Мортон прожег ее взглядом, а потом кивнул.
– Он стоял в саду. И разговаривал. И я вылез из кровати, пошел по траве и в этот момент увидел его. Он что-то перемешивал и говорил с котом. И кот ЕМУ ОТВЕЧАЛ.
Два кусочка пазла в голове у Олив, щелкнув, соединились вместе. Затаив дыхание, она ждала, что Мортон скажет дальше.
– Старик меня услышал, – продолжал тот. – Поднял голову и посмотрел. И сказал: «Иди сюда, мальчик. Я тебе покажу кое-что очень интересное». Сказал, что я могу ему помочь. Что буду самым первым.
– Первым в чем? – прошептала Олив.
Мортон пожал плечами.
– Не помню. Я не хотел с ним идти. Но ноги сами пошли. Мы зашли в его дом, а дальше… – Он затряс головой, как трясут магический шар судьбы чтобы появилось предсказание. – Дальше… мы пошли в лес, наверно. И старик сказал: «Прощай, мальчик. Не жди, когда они тебя найдут». А потом ушел. – Мальчишка понурил голову. – И я остался один.
По спине и затылку Олив заструился холод.
– Давай отсюда выбираться, – сказала она, бросив взгляд через плечо. – Поскорее. – Девочка придержала ветки, и Мортон вылез из кустов.
Мальчишка встал рядом с Олив. За эти несколько минут луна, казалось, поменяла положение в небе. Тени в лесу стали гуще, и земля вместе с тропой утонула в глубокой черноте.
Олив огляделась.
– Что-то я не знаю, в какую сторону идти.
Мортон, чья макушка едва доставала Олив только до локтя, боязливо придвинулся ближе.
– Я никогда не знаю, в какую сторону идти.
– Ну, нам надо просто найти тропу, – сказала Олив. – А там она нас выведет.
Девочка сделала несколько шагов в одну сторону; Мортон тащился позади, словно рваный бумажный змей. Однако тропы там не обнаружилось. Олив развернулась и двинулась в обратном направлении. Снова ничего. Прищурясь, она попыталась опознать в темнеющем лесу что-нибудь, мимо чего уже проходила – дерево, камень, что угодно – но ничего не узнавала.
– Странно. Не могу вспомнить, откуда я пришла.
– Он за нами следит, – прошептал Мортон. – Он нас не выпустит.
У Олив закололо в затылке. Она резко развернулась, вглядываясь в тени под волнующимися ветвями, но никого не увидела. И все же у нее было ощущение, что Мортон прав. За ними кто-то наблюдал. Она опустила взгляд на искаженное от ужаса круглое лицо мальчишки.

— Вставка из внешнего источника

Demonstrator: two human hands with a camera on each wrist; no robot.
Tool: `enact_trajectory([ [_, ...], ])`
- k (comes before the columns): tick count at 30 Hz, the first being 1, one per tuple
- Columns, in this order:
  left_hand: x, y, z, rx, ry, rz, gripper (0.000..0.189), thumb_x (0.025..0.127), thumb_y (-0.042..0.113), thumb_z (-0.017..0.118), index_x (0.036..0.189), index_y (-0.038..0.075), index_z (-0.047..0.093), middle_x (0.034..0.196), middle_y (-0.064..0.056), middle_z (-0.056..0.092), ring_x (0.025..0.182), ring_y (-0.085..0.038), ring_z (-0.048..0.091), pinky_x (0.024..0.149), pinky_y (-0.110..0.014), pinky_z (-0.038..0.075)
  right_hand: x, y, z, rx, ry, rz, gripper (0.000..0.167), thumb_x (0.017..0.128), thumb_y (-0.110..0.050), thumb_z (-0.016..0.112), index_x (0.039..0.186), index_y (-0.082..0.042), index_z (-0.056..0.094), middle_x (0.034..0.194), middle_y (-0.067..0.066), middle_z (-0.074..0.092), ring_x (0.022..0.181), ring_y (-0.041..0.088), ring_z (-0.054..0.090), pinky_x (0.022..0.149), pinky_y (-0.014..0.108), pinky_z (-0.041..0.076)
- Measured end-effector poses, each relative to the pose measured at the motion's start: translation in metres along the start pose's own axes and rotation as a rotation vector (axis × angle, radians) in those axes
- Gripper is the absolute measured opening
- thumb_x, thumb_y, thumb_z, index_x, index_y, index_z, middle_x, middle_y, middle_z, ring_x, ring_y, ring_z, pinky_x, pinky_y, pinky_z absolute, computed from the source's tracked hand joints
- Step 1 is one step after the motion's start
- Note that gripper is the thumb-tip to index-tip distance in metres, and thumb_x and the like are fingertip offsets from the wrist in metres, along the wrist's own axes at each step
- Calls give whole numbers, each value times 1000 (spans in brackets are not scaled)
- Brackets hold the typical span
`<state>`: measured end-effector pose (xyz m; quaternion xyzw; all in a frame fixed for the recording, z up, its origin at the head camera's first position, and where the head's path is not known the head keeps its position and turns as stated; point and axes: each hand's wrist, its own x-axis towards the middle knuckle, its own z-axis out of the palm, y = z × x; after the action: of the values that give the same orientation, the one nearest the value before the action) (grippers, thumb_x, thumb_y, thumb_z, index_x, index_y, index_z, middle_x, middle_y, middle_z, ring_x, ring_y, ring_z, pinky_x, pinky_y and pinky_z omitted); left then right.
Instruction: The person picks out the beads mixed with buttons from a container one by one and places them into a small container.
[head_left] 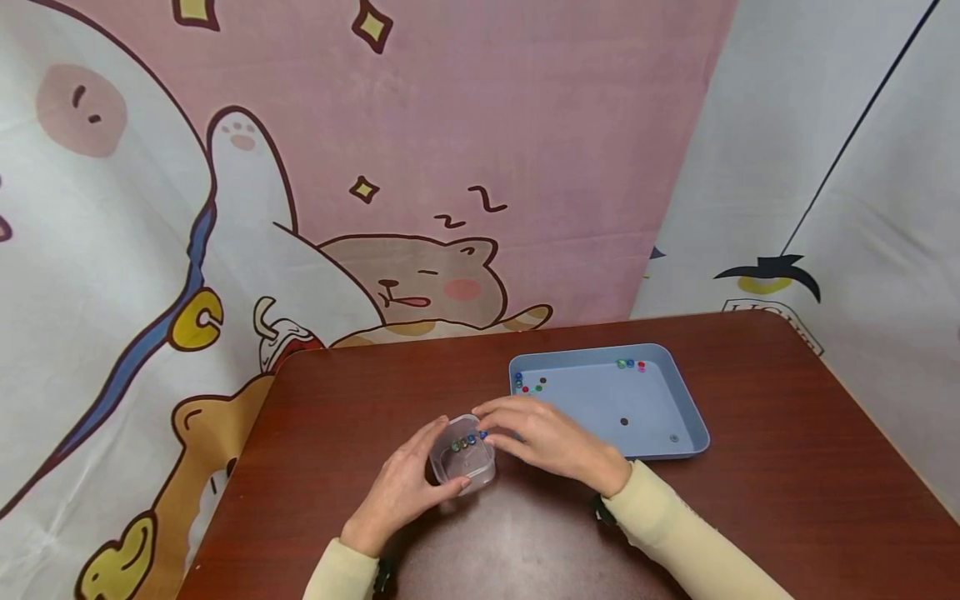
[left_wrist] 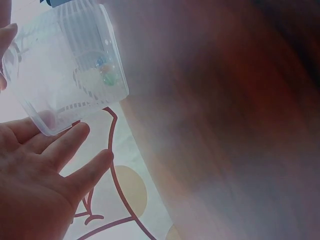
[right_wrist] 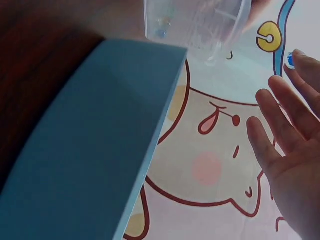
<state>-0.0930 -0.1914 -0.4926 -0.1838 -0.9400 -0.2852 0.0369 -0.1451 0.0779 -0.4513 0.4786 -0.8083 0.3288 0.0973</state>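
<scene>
Head: left hand (head_left: 401, 492) cups the small clear plastic box (head_left: 462, 457) on the dark wooden tabletop (head_left: 750, 500); right hand (head_left: 551, 437) pinches a blue bead (head_left: 483, 434) at its rim, beside the blue plastic tray (head_left: 686, 408).
Left wrist: fingers (left_wrist: 65, 142) straight, touching the box wall.
Right wrist: bead at fingertips (right_wrist: 302, 67), other fingers extended.
</scene>
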Motion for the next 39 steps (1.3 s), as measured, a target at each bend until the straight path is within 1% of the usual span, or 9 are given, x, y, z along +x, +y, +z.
enact_trajectory([
  [3,0,0,0,-1,-4,-3,94,81,56,84,154,8,49,152,-11,54,130,-30,59,103,-51,51,1,-1,6,-31,-8,-43,17,101,-19,70,116,-13,75,134,5,68,123,17,64,103,37,52],
  [7,0,0,0,-3,-6,-3,94,81,55,84,154,8,49,152,-11,54,131,-30,59,103,-52,51,2,-2,12,-61,-11,-80,16,99,-18,73,112,-10,76,130,7,70,121,19,66,103,36,52],
  [16,0,0,0,5,0,1,93,81,53,86,154,7,49,151,-12,54,130,-31,59,103,-51,51,3,1,22,-162,-34,-128,16,95,-17,77,110,-10,77,127,7,71,119,20,66,103,36,52],
  [23,0,0,1,10,2,0,93,80,52,86,153,7,49,152,-11,54,131,-31,59,104,-51,51,2,3,27,-182,-60,-102,15,96,-20,76,108,-12,77,127,6,71,119,21,66,103,37,52],
  [32,1,2,1,6,-6,-6,95,81,58,83,154,7,49,153,-9,53,131,-28,59,102,-50,52,1,5,29,-194,-76,-86,17,95,-23,77,108,-11,78,126,6,71,120,20,65,103,37,52],
  [35,1,2,0,6,-9,-10,95,82,59,82,154,8,49,153,-9,53,131,-28,59,102,-50,52,1,5,28,-163,-79,-70,19,96,-23,76,111,-11,78,128,6,71,121,21,65,103,38,52],
  [39,0,1,0,7,-14,-14,96,81,59,83,154,8,48,153,-9,53,131,-29,59,103,-51,51,-2,4,23,-60,-74,-22,21,98,-24,74,115,-11,77,130,5,69,123,20,64,104,39,51],
])
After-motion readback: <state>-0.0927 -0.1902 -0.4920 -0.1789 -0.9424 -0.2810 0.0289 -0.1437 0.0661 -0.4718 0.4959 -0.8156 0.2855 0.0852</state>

– Все будет нормально, – проговорила Олив, надеясь, что голос ее прозвучал уверенней, чем она себя чувствовала. – Честное слово.
Где-то поблизости треснула сухая ветка. В тишине этот звук прогремел, словно фейерверк. Олив и Мортон застыли на месте. Послышался новый шум – шорох, будто что-то двигалось сквозь кусты. Олив пригнулась и притянула мальчишку к себе, глядя в темноту широко распахнутыми глазами. Среди теней блеснуло что-то зеленое.
– Горацио? Это ты? – прошептала девочка.
От черноты отделился пушистый зеленоглазый силуэт. Он помедлил, рассматривая детей, потом издал долгий сердитый вздох, покачал головой и быстро двинулся влево.